慰安旅行で来る方たちは、大切な人を送った経験のある方もたくさんいらっしゃいます。こうやってお話すると、泣いて頷かれる方も結構いらっしゃるんですよ。

 

ーーわたしも泣きそうです(笑)そして、宿坊の意味や泊まりにいらっしゃる方々の思いが分かってきた気がします。

 

善光寺には「塀」がない。宗派も性別も国すら超えた「庶民のお寺さん」

宿坊の案内を終え、一行は門前町を歩いて善光寺の本堂へ。

 

清水住職善光寺には「塀」がないんです。だから24時間いつでも入れるし、通学路や通勤路にもなる。全国でもこれだけ大きなお寺が「善光寺さん」と親しげに呼ばれているのは、珍しいことだそうですよ。善光寺は宗派もない、庶民のお寺なんです。

善光寺の門前には三十九の宿坊がある。つまり、三十九の仏さんが並んでいらっしゃるということなんです。ここに住んでいる人たちは、そんな道を毎日通る。よく考えると、これってすごいことなんじゃないかな。こんなにありがたい通りはなかなかありませんよ。

 

女人禁制のお寺も多い中、善光寺は日本最古にしてすべての人々を救う「拠り所」であり続けた。

 

善光寺の御本尊は絶対秘仏。見えないから想うしかないっていうのは、亡くなった方に似ている。

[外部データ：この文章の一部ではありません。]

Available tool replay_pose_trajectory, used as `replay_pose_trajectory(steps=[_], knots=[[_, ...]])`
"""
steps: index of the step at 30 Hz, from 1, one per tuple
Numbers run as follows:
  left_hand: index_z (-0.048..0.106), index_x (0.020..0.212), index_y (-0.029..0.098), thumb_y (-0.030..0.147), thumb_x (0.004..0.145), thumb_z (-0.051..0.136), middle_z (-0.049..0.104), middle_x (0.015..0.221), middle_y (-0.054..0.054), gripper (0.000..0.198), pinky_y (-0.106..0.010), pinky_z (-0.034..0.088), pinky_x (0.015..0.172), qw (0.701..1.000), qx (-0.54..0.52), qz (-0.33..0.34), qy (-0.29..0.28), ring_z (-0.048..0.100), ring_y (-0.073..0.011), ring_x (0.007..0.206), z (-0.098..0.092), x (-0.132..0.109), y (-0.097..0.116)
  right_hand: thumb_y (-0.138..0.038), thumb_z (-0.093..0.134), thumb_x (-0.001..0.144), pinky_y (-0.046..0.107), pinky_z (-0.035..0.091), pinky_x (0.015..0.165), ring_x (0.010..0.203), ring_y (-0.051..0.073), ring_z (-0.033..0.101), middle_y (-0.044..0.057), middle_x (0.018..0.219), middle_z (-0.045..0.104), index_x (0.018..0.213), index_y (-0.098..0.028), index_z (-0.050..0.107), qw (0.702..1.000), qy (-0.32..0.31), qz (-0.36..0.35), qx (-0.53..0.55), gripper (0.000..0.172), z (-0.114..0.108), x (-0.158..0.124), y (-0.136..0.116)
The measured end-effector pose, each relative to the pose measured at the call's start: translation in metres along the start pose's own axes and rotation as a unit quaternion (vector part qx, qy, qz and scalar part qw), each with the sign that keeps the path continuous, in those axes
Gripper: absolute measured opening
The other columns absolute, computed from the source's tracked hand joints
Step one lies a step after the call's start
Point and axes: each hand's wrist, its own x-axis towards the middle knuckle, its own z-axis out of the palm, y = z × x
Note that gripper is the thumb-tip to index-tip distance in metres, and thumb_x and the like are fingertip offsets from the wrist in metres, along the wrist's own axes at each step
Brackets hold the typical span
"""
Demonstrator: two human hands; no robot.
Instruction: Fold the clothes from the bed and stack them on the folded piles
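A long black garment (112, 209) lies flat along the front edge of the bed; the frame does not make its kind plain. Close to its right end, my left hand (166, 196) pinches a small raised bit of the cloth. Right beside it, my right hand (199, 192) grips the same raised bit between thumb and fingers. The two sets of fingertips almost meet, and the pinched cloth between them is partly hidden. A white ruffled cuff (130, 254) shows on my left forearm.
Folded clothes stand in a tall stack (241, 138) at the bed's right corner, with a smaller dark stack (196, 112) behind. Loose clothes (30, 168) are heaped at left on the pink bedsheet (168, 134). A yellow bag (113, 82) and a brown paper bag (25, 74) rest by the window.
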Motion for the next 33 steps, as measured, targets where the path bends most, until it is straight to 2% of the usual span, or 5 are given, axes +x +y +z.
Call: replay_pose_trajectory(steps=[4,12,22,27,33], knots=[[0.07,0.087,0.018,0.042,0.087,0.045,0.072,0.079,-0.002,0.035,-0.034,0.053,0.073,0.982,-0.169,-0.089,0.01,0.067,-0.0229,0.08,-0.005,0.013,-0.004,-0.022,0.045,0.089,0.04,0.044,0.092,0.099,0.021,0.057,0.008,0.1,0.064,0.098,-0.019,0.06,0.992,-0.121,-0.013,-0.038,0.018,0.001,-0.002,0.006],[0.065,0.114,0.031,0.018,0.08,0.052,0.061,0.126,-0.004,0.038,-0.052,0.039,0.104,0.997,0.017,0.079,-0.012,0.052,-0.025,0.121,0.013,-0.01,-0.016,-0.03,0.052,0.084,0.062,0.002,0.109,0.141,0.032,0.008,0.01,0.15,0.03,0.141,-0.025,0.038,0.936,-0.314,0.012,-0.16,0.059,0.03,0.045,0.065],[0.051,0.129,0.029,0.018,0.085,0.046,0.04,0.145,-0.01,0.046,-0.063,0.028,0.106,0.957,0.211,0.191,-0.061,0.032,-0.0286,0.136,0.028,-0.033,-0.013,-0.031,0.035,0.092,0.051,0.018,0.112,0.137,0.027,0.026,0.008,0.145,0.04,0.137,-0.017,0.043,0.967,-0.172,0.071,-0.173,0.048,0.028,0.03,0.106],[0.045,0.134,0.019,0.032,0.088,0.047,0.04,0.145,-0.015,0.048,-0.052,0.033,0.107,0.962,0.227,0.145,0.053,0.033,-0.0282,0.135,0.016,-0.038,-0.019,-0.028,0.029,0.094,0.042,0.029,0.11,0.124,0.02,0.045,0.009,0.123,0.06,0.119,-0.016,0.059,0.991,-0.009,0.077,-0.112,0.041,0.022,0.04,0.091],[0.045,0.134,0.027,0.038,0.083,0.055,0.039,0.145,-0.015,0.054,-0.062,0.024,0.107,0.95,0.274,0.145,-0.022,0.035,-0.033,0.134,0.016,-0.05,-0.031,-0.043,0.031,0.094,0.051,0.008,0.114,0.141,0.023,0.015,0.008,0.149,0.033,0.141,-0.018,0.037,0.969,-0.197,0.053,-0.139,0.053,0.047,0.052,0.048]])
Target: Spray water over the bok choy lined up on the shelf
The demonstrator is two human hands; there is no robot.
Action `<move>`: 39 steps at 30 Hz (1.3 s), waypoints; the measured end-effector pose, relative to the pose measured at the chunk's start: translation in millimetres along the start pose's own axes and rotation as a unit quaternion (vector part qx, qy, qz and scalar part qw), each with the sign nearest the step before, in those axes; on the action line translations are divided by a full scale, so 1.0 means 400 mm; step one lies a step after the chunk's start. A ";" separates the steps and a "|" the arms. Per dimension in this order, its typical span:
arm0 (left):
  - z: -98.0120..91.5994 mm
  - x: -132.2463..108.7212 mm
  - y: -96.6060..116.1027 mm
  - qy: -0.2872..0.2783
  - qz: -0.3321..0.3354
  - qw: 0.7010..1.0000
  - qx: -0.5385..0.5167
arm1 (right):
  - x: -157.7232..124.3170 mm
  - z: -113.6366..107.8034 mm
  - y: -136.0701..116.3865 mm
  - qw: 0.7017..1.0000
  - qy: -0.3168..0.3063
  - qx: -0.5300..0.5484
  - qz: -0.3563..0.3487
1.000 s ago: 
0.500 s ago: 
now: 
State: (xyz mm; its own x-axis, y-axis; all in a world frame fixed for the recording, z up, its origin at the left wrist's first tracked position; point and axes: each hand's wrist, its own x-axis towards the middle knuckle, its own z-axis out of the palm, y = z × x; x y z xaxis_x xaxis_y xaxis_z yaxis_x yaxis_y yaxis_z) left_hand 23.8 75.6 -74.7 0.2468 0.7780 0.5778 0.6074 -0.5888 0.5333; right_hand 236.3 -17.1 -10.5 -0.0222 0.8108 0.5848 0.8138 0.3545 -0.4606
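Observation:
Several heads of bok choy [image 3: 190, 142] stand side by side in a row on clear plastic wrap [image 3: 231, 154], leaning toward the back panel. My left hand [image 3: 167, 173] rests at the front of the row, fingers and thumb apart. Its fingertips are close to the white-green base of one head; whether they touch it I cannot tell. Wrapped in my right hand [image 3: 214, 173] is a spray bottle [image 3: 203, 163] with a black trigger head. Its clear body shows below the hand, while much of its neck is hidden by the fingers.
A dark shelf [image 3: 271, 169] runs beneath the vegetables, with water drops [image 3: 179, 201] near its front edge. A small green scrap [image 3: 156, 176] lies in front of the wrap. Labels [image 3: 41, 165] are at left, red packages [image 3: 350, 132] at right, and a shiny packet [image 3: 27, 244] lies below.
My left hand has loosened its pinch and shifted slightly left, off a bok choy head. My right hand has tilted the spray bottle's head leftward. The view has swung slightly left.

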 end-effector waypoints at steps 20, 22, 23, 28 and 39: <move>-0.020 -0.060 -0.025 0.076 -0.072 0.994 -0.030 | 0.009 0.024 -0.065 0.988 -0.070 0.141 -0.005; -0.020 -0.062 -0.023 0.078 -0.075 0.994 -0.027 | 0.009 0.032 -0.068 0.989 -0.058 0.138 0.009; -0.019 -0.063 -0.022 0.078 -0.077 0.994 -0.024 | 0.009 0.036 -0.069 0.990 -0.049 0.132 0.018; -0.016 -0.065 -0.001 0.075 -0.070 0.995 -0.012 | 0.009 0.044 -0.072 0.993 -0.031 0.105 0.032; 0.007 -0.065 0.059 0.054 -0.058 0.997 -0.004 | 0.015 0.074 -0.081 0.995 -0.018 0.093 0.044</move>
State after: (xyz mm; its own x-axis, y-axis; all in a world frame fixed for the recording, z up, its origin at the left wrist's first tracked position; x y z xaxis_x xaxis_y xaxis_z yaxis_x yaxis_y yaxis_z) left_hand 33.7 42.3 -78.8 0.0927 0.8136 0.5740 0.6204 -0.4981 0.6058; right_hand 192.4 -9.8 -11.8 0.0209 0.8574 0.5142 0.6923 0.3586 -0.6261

今回は長野市と善光寺に許可をいただき、プレスパスを使って本堂内で撮影した。

 

「この鏡は嘘偽りを取り除いた姿が見えるといわれています。のぞいて見てください、本当の自分の姿が見えますよ。」と清水住職。

 

 

清水住職善光寺のご本尊は絶対秘仏。誰もそのお姿を目の当たりにすることはできません。見えないから想い馳せるしかない。これって、亡くなった方と同じなんです。見えないけれど、想うことはできる。

 

見えないけど、想うことはできる。鏡の前で聞いたお話は、善光寺のあり方を表しているように思えた。

 

宿坊とはただ「お寺に泊まる」のではなく、仏さんの近くに寄るということ。亡くなった大切な人のそばに戻るということ。

 

住職のお話を直接聞ける機会も滅多にあるものではない。まだ未体験のわたしが言っても説得力はないが、若い方にこそ「宿坊に泊まる」経験をしてほしい。それが”小さな気づき”のきっかけになるかもしれないから。

なんとなくハードルが高いと感じている方は、まず徳寿院の清水住職にお声がけてしみてはどうだろうか?